* _ACTIVITY_
Each line of the listing below should be restated word for word.

* _GIVEN INFORMATION_
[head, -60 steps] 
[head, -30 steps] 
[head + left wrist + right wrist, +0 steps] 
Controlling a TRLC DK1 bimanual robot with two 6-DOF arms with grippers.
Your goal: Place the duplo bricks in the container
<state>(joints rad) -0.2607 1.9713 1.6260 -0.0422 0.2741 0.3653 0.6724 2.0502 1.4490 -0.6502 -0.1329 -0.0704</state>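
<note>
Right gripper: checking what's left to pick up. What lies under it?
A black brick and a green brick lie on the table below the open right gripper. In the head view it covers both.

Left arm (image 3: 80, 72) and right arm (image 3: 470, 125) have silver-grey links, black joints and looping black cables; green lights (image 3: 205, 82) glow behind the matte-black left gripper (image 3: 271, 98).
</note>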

* _SOLVED PROBLEM_
[head, -60 steps] 
[head, -30 steps] 
[head + left wrist + right wrist, +0 steps] 
Controlling a TRLC DK1 bimanual robot with two 6-DOF arms with grippers.
Your goal: Place the duplo bricks in the container
<state>(joints rad) -0.2607 1.9713 1.6260 -0.0422 0.2741 0.3653 0.6724 2.0502 1.4490 -0.6502 -0.1329 -0.0704</state>
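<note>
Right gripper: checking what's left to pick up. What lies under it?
A black brick and a green brick lie on the table below the open right gripper. In the head view it covers both.

Left arm (image 3: 80, 72) and right arm (image 3: 470, 125) have silver-grey links, black joints and looping black cables; green lights (image 3: 205, 82) glow behind the matte-black left gripper (image 3: 271, 98).
</note>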

This answer leaves nothing further to address.